20151106_202742Sopra
Il 2005 e Genova, per me, erano nuovi di zecca: un lavoro, un amore, una casa tutti da arredare. “Lo voglio rosso il divano, mamma e papà, ma dell’Ikea. Che di più non posso.” Non avevo neanche le posate, solo Ektorp, ma il fidanzato era sempre là sopra con me. Me lo vedo con la luce delle candele, ma è un ricordo finto, di quelli fatti d’amore. Così rosso non era mai stato, neanche il giorno dell’acquisto. Ci tenevamo sempre le mani su quei cuscini e diventavano bianche da quanto erano strette. Poi il lavoro a Milano, il trasferimento. Sul mio sofà cominciarono a piazzarsi gli inquilini. Prima un lui che aveva amici rumorosi, dice il vicino di sotto, tanto che una sera è salito e li ha minacciati: che io son bravo e buono, ma la mattina mi sveglio alle sei, gli ha detto. Poi un’inquilina che aveva una cagnolina rompiballe. Dice sempre il vicino di sotto che non smetteva mai d’abbaiare, tanto che una sera è salito e l’ha minacciata: che io son bravo e buono, ma la mattina mi sveglio alle sei, le ha detto.
L’agenzia milanese fallì, portandomi di nuovo a Genova. Il canapè era destinato alle lezioni di canto. La gente mi diceva: “Ma tu dove dormi?”Ed io, rispondevo: “Qui”. E loro, testardamente:“Così o si apre?”
Colazioni, pranzi, cene tutte servite sulle sedute. Il tavolo è sempre stato troppo incasinato per queste cose.
Il morbillo d’agosto, i quaranta gradi, il prurito e la difficoltà a respirare, il borotalco sul rosso velluto.

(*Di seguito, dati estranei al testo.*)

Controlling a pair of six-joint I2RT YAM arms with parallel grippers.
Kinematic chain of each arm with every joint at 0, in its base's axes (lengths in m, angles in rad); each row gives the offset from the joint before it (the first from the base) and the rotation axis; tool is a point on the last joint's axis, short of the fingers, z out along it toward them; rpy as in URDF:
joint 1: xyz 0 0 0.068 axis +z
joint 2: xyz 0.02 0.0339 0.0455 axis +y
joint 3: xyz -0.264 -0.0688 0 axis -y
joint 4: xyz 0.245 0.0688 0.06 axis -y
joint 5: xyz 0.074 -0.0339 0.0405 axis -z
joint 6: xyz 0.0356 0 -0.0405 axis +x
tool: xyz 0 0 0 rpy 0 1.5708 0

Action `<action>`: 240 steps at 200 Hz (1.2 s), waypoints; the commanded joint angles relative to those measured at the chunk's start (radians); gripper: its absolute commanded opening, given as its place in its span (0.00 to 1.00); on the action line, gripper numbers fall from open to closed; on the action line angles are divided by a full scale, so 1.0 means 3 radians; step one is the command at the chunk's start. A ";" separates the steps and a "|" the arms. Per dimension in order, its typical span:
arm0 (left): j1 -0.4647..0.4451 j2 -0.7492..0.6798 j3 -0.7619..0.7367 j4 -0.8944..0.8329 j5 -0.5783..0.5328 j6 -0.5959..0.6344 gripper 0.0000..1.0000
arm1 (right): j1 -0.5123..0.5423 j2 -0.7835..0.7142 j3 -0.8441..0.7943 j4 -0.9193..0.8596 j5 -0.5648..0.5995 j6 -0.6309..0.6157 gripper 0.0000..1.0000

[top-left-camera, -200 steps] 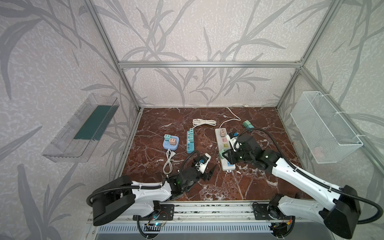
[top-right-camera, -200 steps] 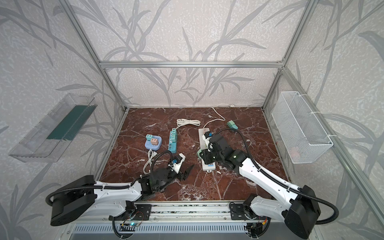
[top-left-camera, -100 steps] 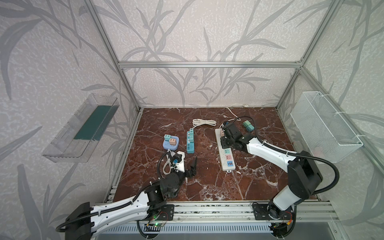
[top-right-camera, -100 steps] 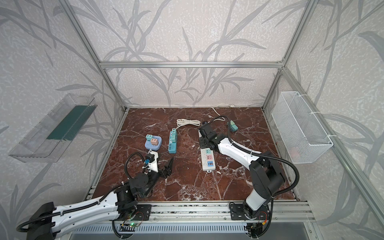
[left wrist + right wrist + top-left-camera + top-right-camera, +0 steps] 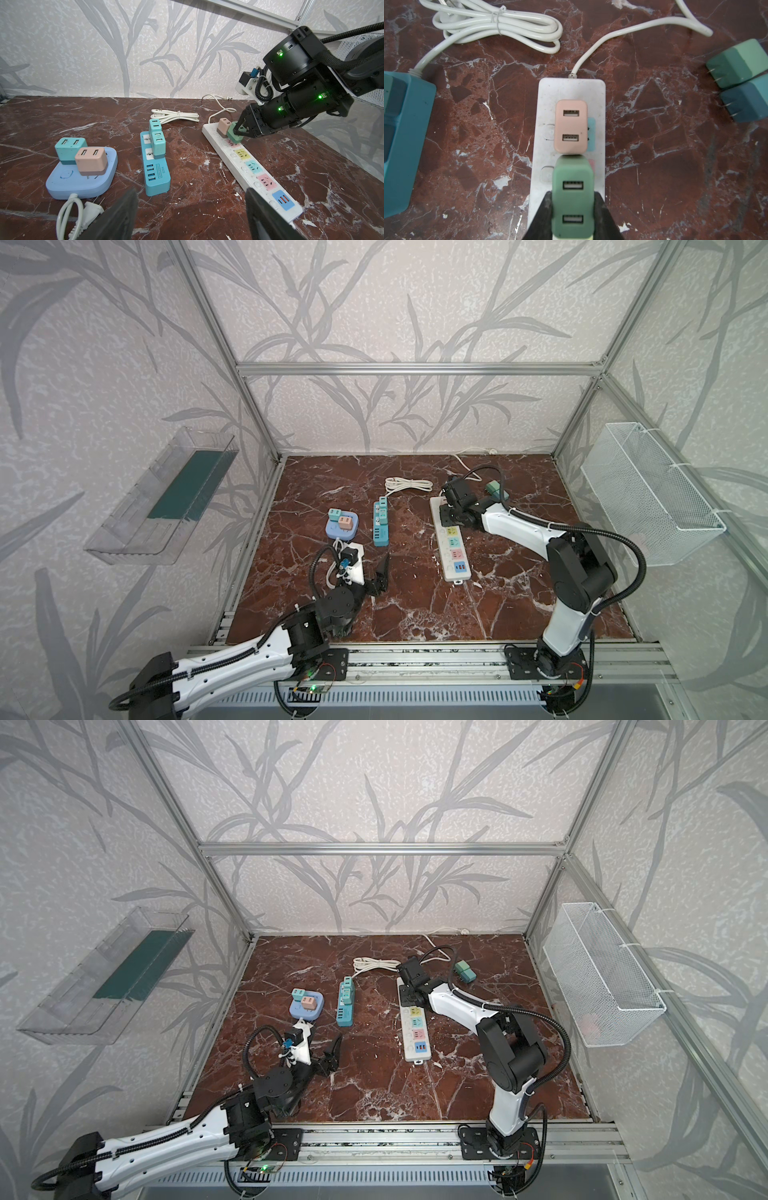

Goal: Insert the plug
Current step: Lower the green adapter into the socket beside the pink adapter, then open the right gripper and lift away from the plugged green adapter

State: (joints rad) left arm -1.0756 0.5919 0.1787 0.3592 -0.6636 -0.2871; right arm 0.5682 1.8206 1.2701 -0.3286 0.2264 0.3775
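The right gripper (image 5: 572, 197) is squeezed tight on the green plug (image 5: 572, 172), over the far end of the white power strip (image 5: 599, 91), just beside the pink plug (image 5: 570, 126). If it bumps the pink one or goes down crooked, the pins may miss the holes. The left gripper (image 5: 190, 190) is wide open and empty, so the strip could slide.
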 commanded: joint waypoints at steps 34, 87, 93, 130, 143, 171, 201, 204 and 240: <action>0.0027 -0.0056 0.0024 -0.0021 -0.0002 -0.0009 0.82 | -0.0012 0.0080 0.0167 -0.0345 0.0002 0.0206 0.00; 0.0028 -0.0171 -0.0003 -0.0058 0.0011 -0.0030 0.82 | -0.0005 0.0088 0.0143 -0.0441 0.0084 0.0271 0.00; 0.0027 -0.0173 -0.0003 -0.0057 0.0016 -0.0034 0.82 | -0.0002 0.0109 0.0149 -0.0442 0.0071 0.0275 0.00; 0.0027 -0.0178 -0.0008 -0.0035 0.0018 -0.0022 0.82 | 0.0014 0.0293 0.0260 -0.0532 0.0158 0.0306 0.00; 0.0027 -0.0189 -0.0012 -0.0031 0.0013 -0.0015 0.82 | 0.0017 0.0345 0.0275 -0.0591 0.0206 0.0333 0.00; 0.0036 -0.0238 -0.0040 -0.0024 0.0023 -0.0010 0.82 | 0.0018 0.0440 0.0221 -0.0634 0.0171 0.0393 0.00; 0.0033 -0.0314 -0.0073 -0.0029 0.0028 0.0000 0.82 | 0.0017 0.0625 0.0306 -0.0883 0.0127 0.0418 0.00; 0.0032 -0.0322 -0.0079 -0.0027 0.0029 0.0001 0.82 | 0.0016 0.0630 0.0297 -0.0894 0.0121 0.0420 0.00; 0.0034 -0.0417 -0.0093 -0.0057 0.0054 0.0002 0.82 | 0.0018 0.0724 0.0290 -0.1023 0.0075 0.0399 0.00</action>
State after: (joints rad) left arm -1.0710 0.4877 0.1635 0.3573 -0.6510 -0.2844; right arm 0.5808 1.9388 1.3972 -0.4671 0.2653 0.4843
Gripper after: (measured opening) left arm 0.821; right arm 0.272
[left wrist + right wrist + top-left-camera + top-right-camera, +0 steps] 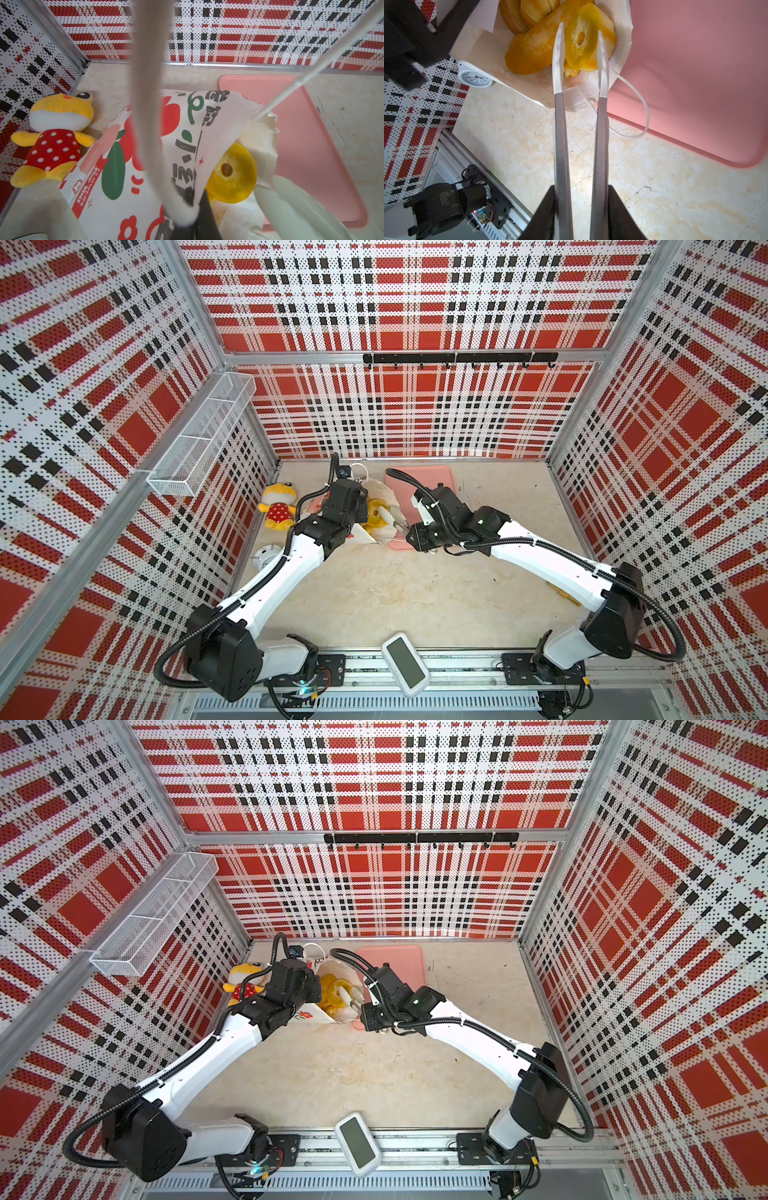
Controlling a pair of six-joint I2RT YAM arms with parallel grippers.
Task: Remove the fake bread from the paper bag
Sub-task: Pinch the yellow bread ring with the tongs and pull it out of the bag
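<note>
Fake bread (pixel 533 47) lies crowded in the mouth of the paper bag (pixel 104 216), which rests on its side on the table (pixel 633 176), its opening turned toward the right arm and just beside the pink tray (pixel 695 72). The left gripper (pixel 187 215) is clamped on the upper edge of that mouth, seemingly lifting it so the paper does not sag over the contents and the other arm has a clear way in. The right gripper (pixel 580 30) reaches into the opening with its fingers apart, one on each side of a ring cake (pixel 234 187) that stands on edge at the front of the pile. Whether they touch it yet I cannot tell. That ring looks like the easiest piece to pinch, being foremost and thin across, though its glossy skin may slip. A plush toy (pixel 54 149) lies beside the bag's far face, clear of the work.
</note>
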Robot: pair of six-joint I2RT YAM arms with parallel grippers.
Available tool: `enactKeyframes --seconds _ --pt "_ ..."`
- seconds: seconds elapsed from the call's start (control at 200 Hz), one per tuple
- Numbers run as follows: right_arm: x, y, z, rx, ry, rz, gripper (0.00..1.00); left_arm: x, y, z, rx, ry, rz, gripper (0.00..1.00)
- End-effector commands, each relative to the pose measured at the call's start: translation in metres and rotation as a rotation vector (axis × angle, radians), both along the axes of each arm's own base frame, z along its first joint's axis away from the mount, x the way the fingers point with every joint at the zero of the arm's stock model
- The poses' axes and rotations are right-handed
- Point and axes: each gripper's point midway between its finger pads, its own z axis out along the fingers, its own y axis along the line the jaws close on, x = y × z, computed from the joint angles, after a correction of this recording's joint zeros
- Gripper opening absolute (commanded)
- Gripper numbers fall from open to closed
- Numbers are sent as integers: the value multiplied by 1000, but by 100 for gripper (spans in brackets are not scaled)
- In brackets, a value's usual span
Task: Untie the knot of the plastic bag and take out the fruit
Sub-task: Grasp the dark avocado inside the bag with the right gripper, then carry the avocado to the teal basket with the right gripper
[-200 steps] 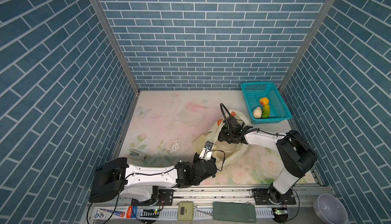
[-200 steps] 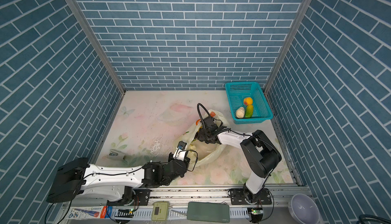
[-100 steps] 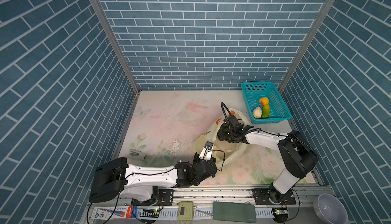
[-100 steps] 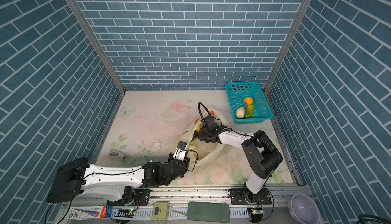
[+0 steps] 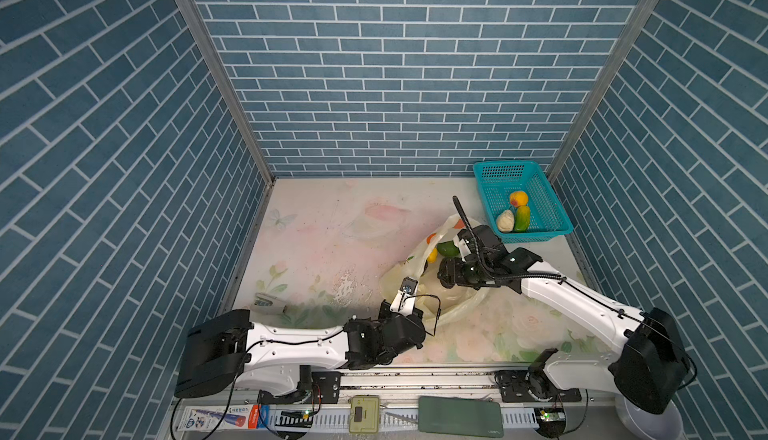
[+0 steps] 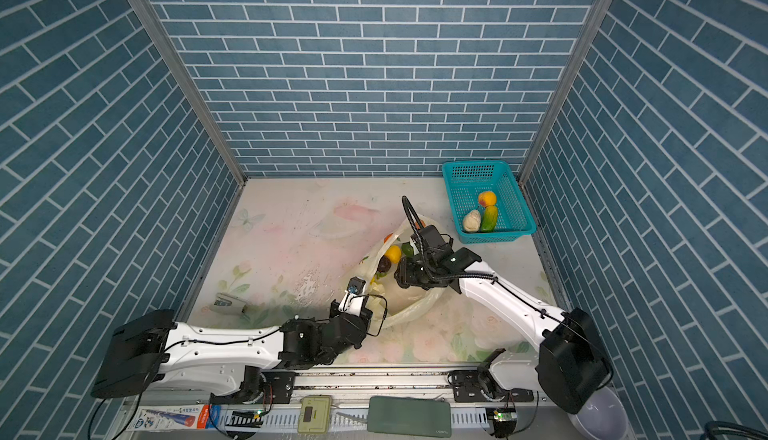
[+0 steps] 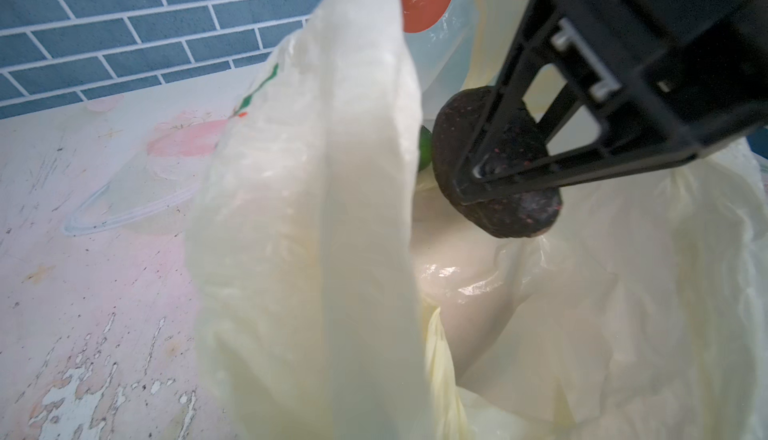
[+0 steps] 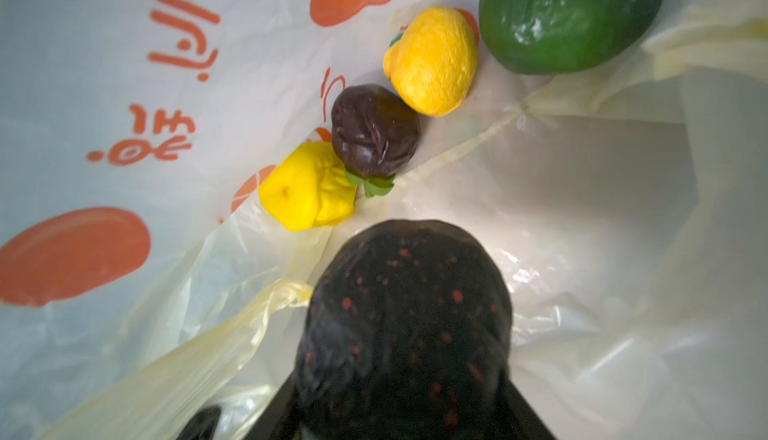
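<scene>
Dark speckled fruit (image 8: 407,325) inside the plastic bag (image 5: 409,261), pinched by right tool (image 5: 442,272), long axis across the fingers. Right arm (image 5: 582,305) swung nearer the bench's front edge than a second ago. Left tool (image 5: 405,288) pressed together on the bag rim.

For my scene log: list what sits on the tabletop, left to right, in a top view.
A small grey gadget → plastic bag → teal basket.

The table (image 5: 316,250), covered in a pale, scuffed floral print of pinks and greens, is enclosed on three sides by walls (image 5: 399,84) patterned as blue-grey brick with white joints, joined at the back corners by metal posts (image 5: 217,67), and is evenly lit.
</scene>
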Motion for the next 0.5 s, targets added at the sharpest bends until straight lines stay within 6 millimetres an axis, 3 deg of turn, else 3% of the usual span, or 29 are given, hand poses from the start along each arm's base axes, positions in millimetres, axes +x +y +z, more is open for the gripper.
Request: enactKeyframes --seconds 0.0,0.275,0.495 --pt "-18 -1 25 22 21 61 41 2 5 -3 15 0 16 0" --pt "-23 -10 97 50 -71 98 41 2 8 -5 26 4 27 0" --pt "5 -43 139 78 -150 0 41 2 11 -6 37 6 31 0"
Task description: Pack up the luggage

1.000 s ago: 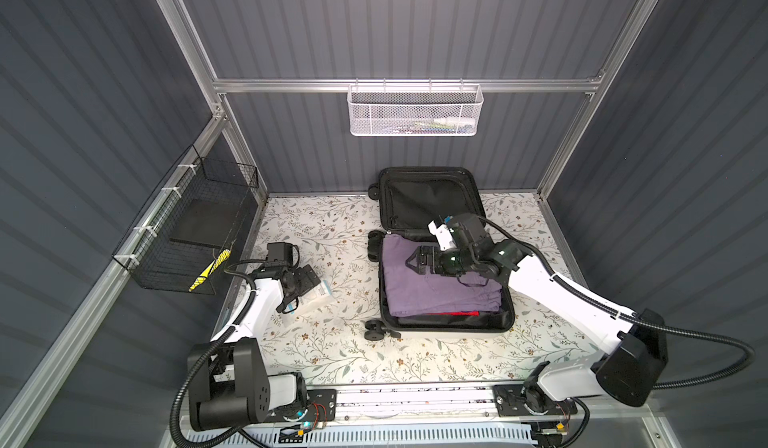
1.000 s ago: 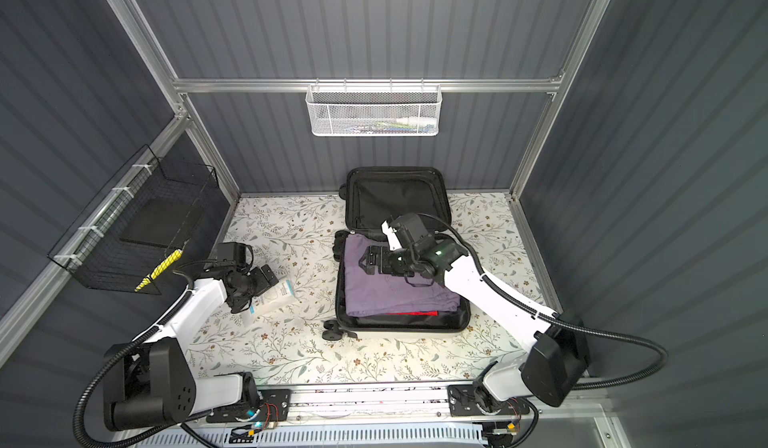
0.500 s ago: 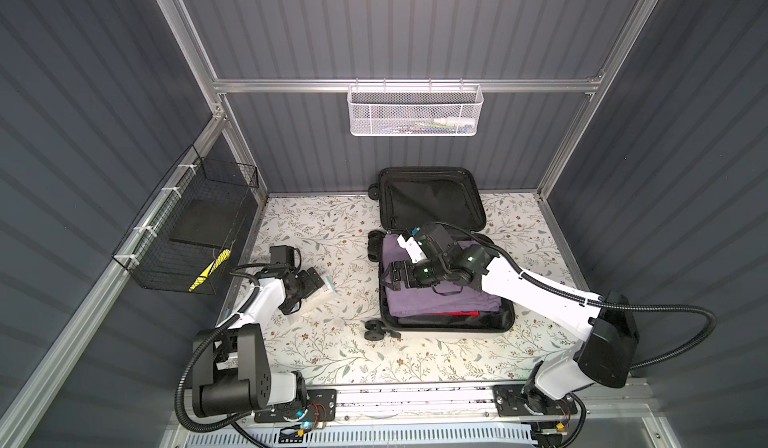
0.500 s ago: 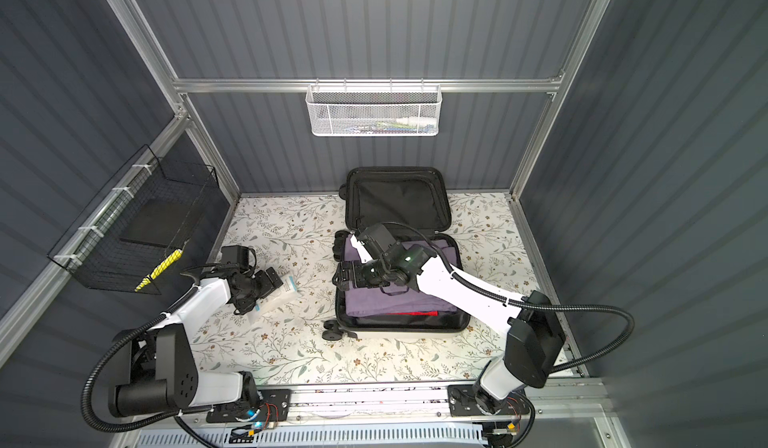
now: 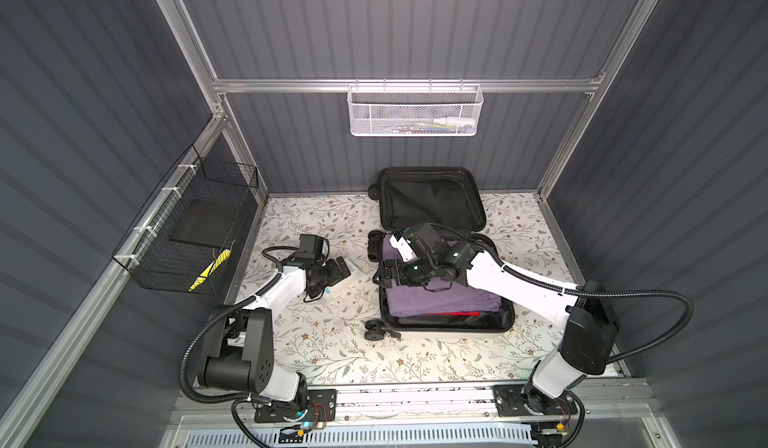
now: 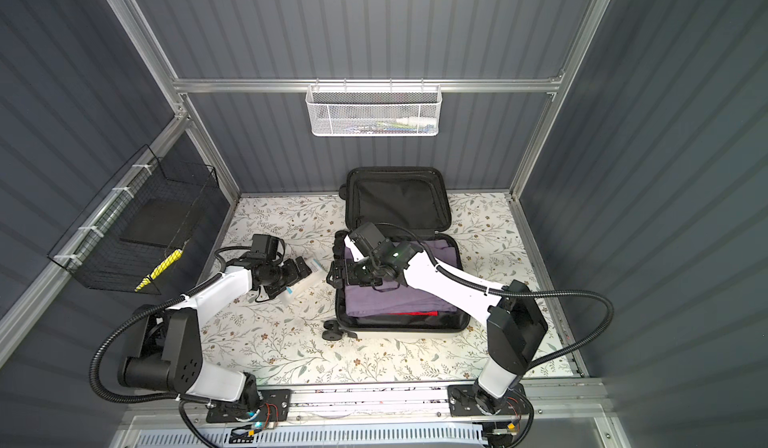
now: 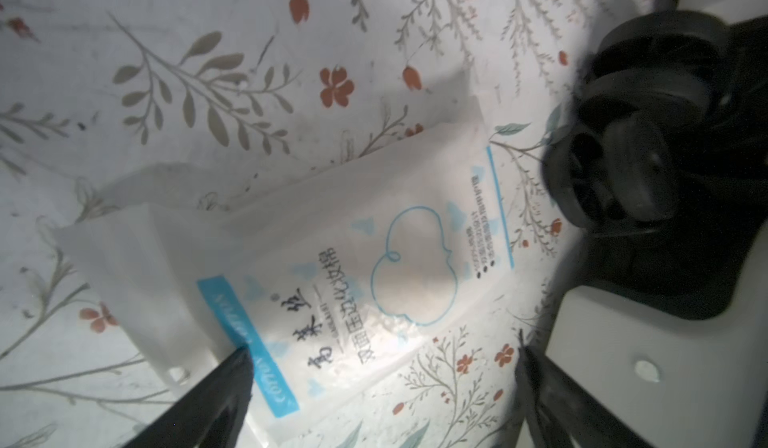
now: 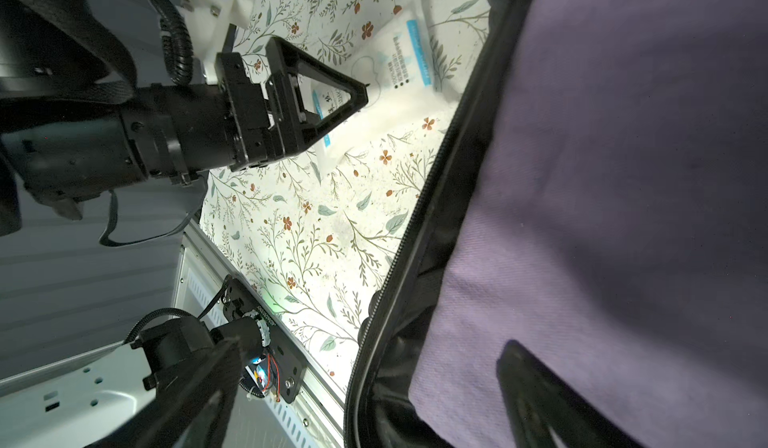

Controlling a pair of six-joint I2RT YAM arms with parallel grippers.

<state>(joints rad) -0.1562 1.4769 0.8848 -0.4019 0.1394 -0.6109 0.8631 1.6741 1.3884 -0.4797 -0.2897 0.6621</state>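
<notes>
The luggage (image 5: 449, 328) (image 6: 399, 328) lies open on the floral table, its black-lined lid (image 5: 432, 200) leaning on the back wall. A folded purple cloth (image 5: 449, 300) (image 8: 623, 176) fills it, with something red under it. A white packet with blue print (image 7: 374, 259) (image 5: 352, 267) (image 8: 399, 72) lies flat on the table just left of the luggage. My left gripper (image 7: 384, 348) (image 5: 338, 271) hovers over it, open and holding nothing. My right gripper (image 8: 372, 348) (image 5: 384, 277) is open and empty above the luggage's left rim, one finger over the cloth.
A luggage wheel (image 7: 623, 167) stands close beside the packet. A white mesh basket (image 5: 415, 111) hangs on the back wall. A black wire basket (image 5: 195, 234) on the left wall holds a yellow item (image 5: 208, 273). The arms' rail (image 5: 395, 396) runs along the front.
My right gripper has swung left from over the purple cloth to the luggage's left rim. My left gripper has moved right, over the packet. Both have stayed open.
</notes>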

La sera ci si versava sopra bourbon whisky, confessioni e baci. La gente arrivava e piangeva proprio là, non so perché. Così le macchie si confondevano, univano e pulivano da sole.
Poi, alla supplenza, si trasformò definitivamente in letto, come se non si chiudesse più. Tanto non ci entrava nessuno in casa con gli orari che facevo. Andavo a dormire alle venti e mi svegliavo alle sei, come per andare a ballare riposata. C’era tanto spazio: il flauto, i libri di storia, i fazzoletti di carta, il cellulare, le tazzine di caffè.
E poi l’ultima estate: il caldo afoso, la terza laurea, la televisione 50 pollici, la serie Mad Man, Uomini e Donne della De Filippi. Tutto sempre lì sopra.
Le doghe, già Ikea, dal troppo uso, si sono piegate, rotte, abbassate, il rosso sbiadito, il materasso mangiato da un amante, dicevo. Tanto che negli ultimi giorni ho provato a dormire dalla parte dei piedi, ma mi incriccavo ancora di più.  Male al cuore sommato a quello della schiena la mattina è un disastro. Tanto che l’altro giorno il divano è andato via nelle braccia forti di papà e Mario, il portiere di via Venti n. 18.
Ecco l’elenco di quello che c’era
Sotto:
………, ………,…………,……………,…………,…………,……………,………,…………,………………,……………,……………,……………,………………….
C’è voluto molto più di una ramazzata per raccogliere tutto.
Le perle, di un filo che si era spezzato cadendo, rotolavano sul pavimento come un cappello nel vento.
È arrivato un nuovo divano. Ora, potete indovinarne il colore.